Nascido em Pamiers (Ariège), Fauré cedo manifestou dotes musicais; em Outubro de 1854 ingressou na École de Musique Classique et Religieuse que Louis Niedermeyer tinha fundado em Paris no ano anterior. Aí realizou a sua formação musical ao longo de onze anos durante os quais colheu importantes influências que viriam a definir elementos-chave da sua linguagem, nomeadamente no que diz respeito à modalidade gregoriana e ao estudo dos mestres alemães do passado, como J. S. Bach. A partir de 1861, os seus estudos de piano foram guiados por Camille Saint-Saëns, cujos conselhos cedo extrapolaram para o domínio da composição; através dele, Fauré veio a conhecer a música de Schumann, Liszt e Wagner.
Enquanto organista, desenvolveu uma carreira ao longo de trinta anos em Igrejas como Saint Sauveur (Rennes), Notre Dame de Clignancourt, Saint Honoré d’Eylau, Saint Sulpice e Madeleine (Paris).
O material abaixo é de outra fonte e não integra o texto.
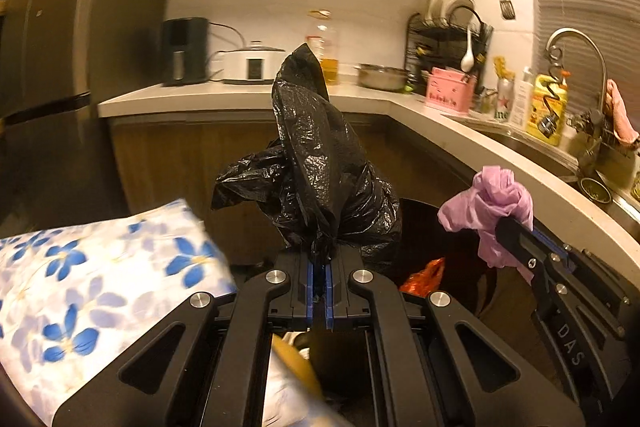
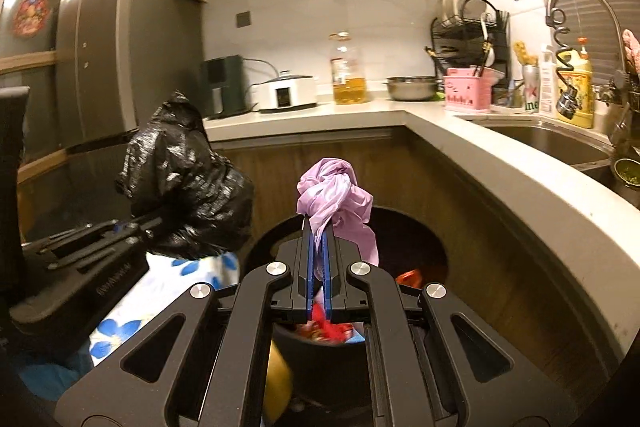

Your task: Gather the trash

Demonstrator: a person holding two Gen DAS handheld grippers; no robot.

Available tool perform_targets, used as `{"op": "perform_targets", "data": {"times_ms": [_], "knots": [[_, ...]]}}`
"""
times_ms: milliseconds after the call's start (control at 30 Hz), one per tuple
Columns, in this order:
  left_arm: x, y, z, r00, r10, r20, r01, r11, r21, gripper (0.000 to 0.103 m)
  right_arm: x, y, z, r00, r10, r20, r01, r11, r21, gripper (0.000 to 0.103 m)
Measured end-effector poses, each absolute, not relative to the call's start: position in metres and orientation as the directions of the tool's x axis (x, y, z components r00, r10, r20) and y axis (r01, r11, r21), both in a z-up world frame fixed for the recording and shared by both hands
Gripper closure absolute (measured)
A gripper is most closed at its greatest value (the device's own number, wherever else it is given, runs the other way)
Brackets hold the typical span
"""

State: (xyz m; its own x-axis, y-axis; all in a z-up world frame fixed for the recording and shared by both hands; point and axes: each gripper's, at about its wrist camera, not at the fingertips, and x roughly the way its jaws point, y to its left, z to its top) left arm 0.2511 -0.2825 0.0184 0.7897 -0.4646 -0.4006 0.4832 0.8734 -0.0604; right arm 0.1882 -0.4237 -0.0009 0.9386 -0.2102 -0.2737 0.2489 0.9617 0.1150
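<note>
My left gripper (image 1: 319, 259) is shut on the gathered neck of a black trash bag (image 1: 316, 163), which bunches up above its blue pads. In the right wrist view the same black trash bag (image 2: 188, 183) shows at the left beside the left gripper's body. My right gripper (image 2: 319, 239) is shut on a crumpled purple plastic bag (image 2: 334, 203); the left wrist view shows that purple bag (image 1: 490, 205) pinched at the right gripper (image 1: 510, 227). Below both grippers stands a dark round bin (image 2: 424, 239) with red trash (image 1: 424, 275) inside it.
A white cloth with blue flowers (image 1: 92, 279) lies low on the left. A pale L-shaped counter (image 1: 420, 111) carries a cooker (image 1: 252, 65), an oil bottle (image 2: 349, 71), a steel bowl (image 2: 412, 87) and a dish rack (image 2: 470, 27). Sink and tap (image 2: 576, 11) right, fridge (image 2: 112, 39) left.
</note>
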Motion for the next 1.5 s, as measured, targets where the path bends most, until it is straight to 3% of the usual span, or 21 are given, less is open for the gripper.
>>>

Em 1872 passou a frequentar o salon de Pauline Viardot; conheceu assim importantes nomes do meio musical parisiense (d’Indy, Lalo, Duparc, Chabrier, entre outros) com quem viria a constituir no ano seguinte a Société Nationale de Musique, no quadro da qual se deram várias estreias de obras suas. Em 1896 foi nomeado professor de composição no Conservatório de Paris, que dirigiu entre 1905 e 1920; entre os inúmeros discípulos que orientou nessa instituição contam-se personalidades como Maurice Ravel, Charles Koechlin, Florent Schmitt e Nadia Boulanger. A surdez que o afectou nos últimos anos da sua vida determinou o isolamento em que faleceu; reconhecido como um dos mais importantes compositores franceses do seu tempo, teve honras nacionais nas suas exéquias. 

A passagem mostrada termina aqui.